◆ **WHAT IS REQUIRED**
Every line with the string "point" must be copied from the entries below.

(DATA FOR REVIEW)

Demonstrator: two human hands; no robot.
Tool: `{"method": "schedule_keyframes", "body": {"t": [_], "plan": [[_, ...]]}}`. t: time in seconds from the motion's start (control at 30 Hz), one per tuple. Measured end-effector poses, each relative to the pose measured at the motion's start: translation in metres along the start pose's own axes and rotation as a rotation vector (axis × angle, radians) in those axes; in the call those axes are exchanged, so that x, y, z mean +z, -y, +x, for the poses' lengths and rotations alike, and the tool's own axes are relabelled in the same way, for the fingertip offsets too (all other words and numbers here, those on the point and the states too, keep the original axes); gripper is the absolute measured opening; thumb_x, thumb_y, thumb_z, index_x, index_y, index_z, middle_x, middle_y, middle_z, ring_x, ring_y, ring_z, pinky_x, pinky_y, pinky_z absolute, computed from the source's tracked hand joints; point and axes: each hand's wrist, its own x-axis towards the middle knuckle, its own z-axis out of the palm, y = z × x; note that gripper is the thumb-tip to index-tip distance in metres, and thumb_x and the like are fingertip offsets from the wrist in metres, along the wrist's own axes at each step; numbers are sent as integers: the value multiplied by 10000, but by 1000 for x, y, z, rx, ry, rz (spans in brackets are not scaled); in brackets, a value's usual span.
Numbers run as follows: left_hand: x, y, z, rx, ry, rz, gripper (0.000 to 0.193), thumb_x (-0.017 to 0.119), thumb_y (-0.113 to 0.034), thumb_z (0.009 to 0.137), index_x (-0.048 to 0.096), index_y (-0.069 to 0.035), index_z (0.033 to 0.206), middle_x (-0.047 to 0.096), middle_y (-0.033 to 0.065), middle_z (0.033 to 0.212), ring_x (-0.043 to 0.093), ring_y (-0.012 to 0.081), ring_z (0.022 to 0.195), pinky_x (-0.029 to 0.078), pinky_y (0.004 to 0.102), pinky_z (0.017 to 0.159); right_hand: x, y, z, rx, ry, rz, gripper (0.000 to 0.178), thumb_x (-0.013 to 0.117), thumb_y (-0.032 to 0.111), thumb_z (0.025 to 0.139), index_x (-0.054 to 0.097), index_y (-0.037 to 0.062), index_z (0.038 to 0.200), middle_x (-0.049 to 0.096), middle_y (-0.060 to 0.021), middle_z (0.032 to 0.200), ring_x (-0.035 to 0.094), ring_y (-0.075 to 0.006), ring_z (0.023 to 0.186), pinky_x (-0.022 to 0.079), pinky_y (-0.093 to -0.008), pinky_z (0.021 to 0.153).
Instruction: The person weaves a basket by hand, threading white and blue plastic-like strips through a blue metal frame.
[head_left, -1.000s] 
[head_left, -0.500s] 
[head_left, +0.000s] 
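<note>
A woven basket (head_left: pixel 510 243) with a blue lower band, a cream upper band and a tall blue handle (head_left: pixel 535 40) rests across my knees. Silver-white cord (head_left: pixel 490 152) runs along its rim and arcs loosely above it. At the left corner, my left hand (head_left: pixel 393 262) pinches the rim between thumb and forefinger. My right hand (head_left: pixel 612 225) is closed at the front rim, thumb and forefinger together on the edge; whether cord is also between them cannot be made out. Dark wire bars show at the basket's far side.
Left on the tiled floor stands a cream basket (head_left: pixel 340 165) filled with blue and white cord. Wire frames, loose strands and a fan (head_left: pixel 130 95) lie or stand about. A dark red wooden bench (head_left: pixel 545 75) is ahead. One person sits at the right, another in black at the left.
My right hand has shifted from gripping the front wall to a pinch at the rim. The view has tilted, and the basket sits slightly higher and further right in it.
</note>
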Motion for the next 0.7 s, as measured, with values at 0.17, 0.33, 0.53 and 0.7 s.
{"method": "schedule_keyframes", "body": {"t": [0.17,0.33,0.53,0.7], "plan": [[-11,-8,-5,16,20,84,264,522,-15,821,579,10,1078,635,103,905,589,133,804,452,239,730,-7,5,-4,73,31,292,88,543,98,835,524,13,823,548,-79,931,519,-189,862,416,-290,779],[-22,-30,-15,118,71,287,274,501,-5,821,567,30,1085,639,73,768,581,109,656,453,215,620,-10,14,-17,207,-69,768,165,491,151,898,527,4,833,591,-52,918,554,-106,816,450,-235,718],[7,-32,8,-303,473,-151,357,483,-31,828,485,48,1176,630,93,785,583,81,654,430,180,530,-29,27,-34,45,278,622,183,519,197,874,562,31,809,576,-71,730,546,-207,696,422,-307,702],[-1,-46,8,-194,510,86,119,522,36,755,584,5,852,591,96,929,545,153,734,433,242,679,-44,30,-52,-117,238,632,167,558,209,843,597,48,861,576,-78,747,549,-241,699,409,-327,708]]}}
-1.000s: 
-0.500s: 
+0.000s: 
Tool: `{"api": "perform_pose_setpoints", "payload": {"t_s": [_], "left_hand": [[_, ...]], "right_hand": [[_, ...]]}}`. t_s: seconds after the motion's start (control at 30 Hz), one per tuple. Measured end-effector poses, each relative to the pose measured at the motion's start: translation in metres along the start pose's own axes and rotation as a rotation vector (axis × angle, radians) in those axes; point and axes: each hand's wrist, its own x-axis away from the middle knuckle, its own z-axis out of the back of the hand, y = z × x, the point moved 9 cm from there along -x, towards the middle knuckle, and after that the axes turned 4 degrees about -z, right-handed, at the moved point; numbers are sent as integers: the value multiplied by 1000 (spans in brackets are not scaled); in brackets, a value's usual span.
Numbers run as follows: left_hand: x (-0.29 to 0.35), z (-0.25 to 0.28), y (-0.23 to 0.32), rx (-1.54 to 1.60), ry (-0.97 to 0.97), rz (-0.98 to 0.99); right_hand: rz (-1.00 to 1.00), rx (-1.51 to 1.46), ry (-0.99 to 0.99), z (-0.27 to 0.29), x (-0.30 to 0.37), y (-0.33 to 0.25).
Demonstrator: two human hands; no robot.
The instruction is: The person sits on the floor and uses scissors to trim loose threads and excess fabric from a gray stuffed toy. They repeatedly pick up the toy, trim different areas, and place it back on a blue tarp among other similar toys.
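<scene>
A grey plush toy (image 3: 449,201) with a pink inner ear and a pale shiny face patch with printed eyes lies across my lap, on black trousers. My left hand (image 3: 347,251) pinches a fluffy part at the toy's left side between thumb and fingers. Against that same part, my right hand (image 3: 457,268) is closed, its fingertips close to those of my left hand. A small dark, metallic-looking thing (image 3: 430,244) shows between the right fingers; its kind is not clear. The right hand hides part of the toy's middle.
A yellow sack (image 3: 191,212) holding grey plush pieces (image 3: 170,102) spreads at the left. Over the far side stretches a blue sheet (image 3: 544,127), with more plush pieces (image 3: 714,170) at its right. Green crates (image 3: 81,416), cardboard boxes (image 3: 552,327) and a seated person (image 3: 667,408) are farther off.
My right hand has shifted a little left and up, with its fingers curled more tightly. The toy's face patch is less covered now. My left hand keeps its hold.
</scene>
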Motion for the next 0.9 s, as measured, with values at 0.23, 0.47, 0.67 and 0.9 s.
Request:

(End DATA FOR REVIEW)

◆ **ANSWER TO THIS EXERCISE**
Tool: `{"method": "schedule_keyframes", "body": {"t": [_], "plan": [[_, ...]]}}`. t: time in seconds from the motion's start (control at 30 Hz), one per tuple. Measured end-effector poses, each relative to the pose measured at the motion's start: translation in metres along the start pose's own axes and rotation as a rotation vector (axis × angle, radians) in those axes; in the call those axes are exchanged, so that x, y, z mean +z, -y, +x, for the poses' lengths and rotations alike, and the tool's own axes are relabelled in the same way, for the fingertip offsets too (all other words and numbers here, those on the point and the states too, keep the original axes); gripper is the absolute measured opening; thumb_x, thumb_y, thumb_z, index_x, index_y, index_z, middle_x, middle_y, middle_z, ring_x, ring_y, ring_z, pinky_x, pinky_y, pinky_z absolute, computed from the source's tracked hand joints; point and axes: each hand's wrist, its own x-axis towards the middle knuckle, its own z-axis out of the palm, y = z × x; note that gripper is the thumb-tip to index-tip distance in metres, and thumb_x and the like are fingertip offsets from the wrist in metres, along the wrist's own axes at each step; numbers are sent as integers: the value multiplied by 10000, but by 1000 for x, y, z, rx, ry, rz (spans in brackets are not scaled); in brackets, a value's usual span.
Tool: `{"api": "perform_pose_setpoints", "payload": {"t_s": [_], "left_hand": [[_, ...]], "right_hand": [[_, ...]]}}`. t_s: seconds after the motion's start (control at 30 Hz), one per tuple. Measured end-effector poses, each relative to the pose measured at the motion's start: translation in metres along the start pose's own axes and rotation as a rotation vector (axis × angle, radians) in those axes; point and axes: each hand's wrist, its own x-axis away from the middle knuckle, its own z-axis out of the back of the hand, y = z × x, the point moved 9 cm from there along -x, towards the middle knuckle, and after that the axes turned 4 degrees about -z, right-handed, at the moved point; numbers are sent as integers: the value multiplied by 1000 (spans in brackets are not scaled); in brackets, a value's usual span.

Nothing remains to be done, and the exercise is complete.